Answer two: This is a classic case of undue influence. There has been no
threat that would amount to duress, but the pressure Evan’s lawyer has
exerted on him has made him enter into a contract. The relationship
between Evan and his lawyer falls under a protected relationship for the
purposes of undue influence, meaning there is an irrebuttable presumption
that Evan’s lawyer had influence over Evan. Evan must prove this influence
was undue in order to have an actionable claim.
Answer three: The requirements for economic duress were outlines in DSND
Subsea ltd v Petroleum Geo Services ASA. The first requirement is that there
must be pressure. In this case, there is clearly pressure, as the suppliers are
pressuring Evan into paying double the price for the goods.
The second requirement is there must be a lack of practical choice for the
victim. In this case, there is no alternative way in which Evan can get these
goods. This is similar to Atlas Express Ltd v Kafco (Importers & Distributors)
Ltd, where the withholding of shipping of goods was held to result in a lack of
practical choice where there was no alternative for delivery. Furthermore,
Evan needs the goods for another contract, therefore he cannot choose to
wait and find a remedy under a breach of contract, as he needs the goods as
soon as possible. In conclusion, there was no practical choice for Evan but to
pay the price demanded.
The next requirement is that the threat must be illegitimate.
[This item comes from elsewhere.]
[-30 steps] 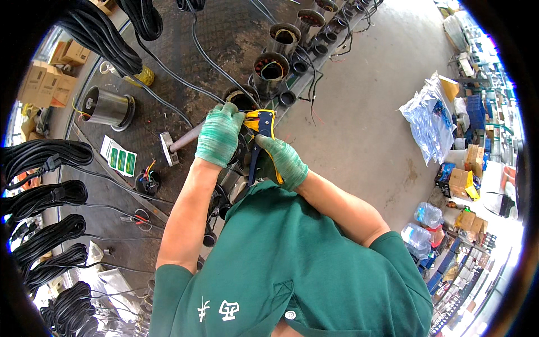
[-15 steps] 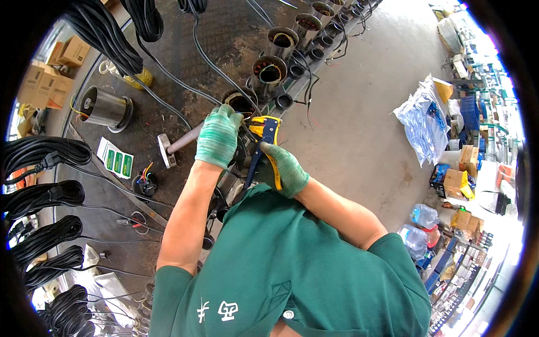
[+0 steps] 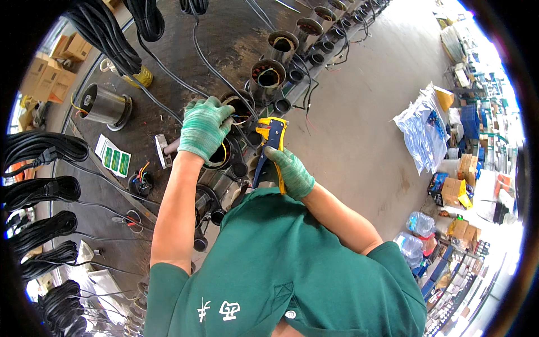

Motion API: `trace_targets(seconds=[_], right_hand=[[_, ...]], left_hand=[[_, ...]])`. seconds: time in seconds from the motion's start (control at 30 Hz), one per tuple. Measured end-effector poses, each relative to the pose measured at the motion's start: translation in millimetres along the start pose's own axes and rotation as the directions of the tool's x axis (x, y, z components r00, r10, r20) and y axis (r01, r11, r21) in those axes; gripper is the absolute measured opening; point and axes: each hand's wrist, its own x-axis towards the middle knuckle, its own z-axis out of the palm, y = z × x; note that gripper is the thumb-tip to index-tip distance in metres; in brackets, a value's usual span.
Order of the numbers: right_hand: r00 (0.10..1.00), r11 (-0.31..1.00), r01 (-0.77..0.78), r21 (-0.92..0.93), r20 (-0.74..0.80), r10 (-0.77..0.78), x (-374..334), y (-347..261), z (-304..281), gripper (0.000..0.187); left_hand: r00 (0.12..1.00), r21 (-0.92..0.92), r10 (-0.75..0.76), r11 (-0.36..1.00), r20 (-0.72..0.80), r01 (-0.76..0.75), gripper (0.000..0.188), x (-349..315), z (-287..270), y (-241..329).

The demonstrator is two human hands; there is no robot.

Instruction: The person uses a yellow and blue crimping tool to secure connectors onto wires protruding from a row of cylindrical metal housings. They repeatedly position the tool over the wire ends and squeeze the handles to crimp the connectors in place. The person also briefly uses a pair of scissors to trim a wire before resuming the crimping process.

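Observation:
My left hand [image 3: 206, 128], in a green knit glove, is closed over the row of metal cylinders, with thin wires [image 3: 241, 116] at its fingertips. These wires lie by the mouth of an open cylinder [image 3: 238, 102] that a black cable [image 3: 216, 72] runs down to. The palm partly covers another cylinder [image 3: 219, 154] with a yellow ring inside. My right hand [image 3: 292, 173], gloved alike, is wrapped around a yellow and blue wire stripper [image 3: 272, 140]. Its jaw end points up, away from me, close to the wires.
More open cylinders [image 3: 266, 76] line the bench edge toward the far right. A hammer [image 3: 164, 150], a label sheet [image 3: 114, 156], a capped part with coloured wires [image 3: 140, 182] and a steel cylinder [image 3: 106, 104] lie left. Coiled black cables [image 3: 45, 191] hang along the left side.
My left hand has moved left and slightly up, away from the stripper, uncovering part of the cylinders. My right hand and the wire stripper have shifted slightly right.

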Motion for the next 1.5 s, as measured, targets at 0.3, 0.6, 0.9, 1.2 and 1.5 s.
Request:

In order for to
establish this, the courts will examine the nature of the pressure and the
nature of the demand. In this case, the pressure was overwhelming as Evan
had no choice, and the nature of the demand was sufficient as it was a threat
to break a contract (non-delivery if he did not pay the price), this rule has
been seen in Kolmar Group AG v Traxpo Enterprises Pvt Ltd.
Welcome to the fifth lesson of this module guide – illegality! This is the last of
the core vitiating factors key to contract law. There are two types to be
aware of; statutory illegality and common law illegality. The consequence of
either of these types of illegality can be varied, therefore the consequences
for a contract that is found to be illegal must be understood.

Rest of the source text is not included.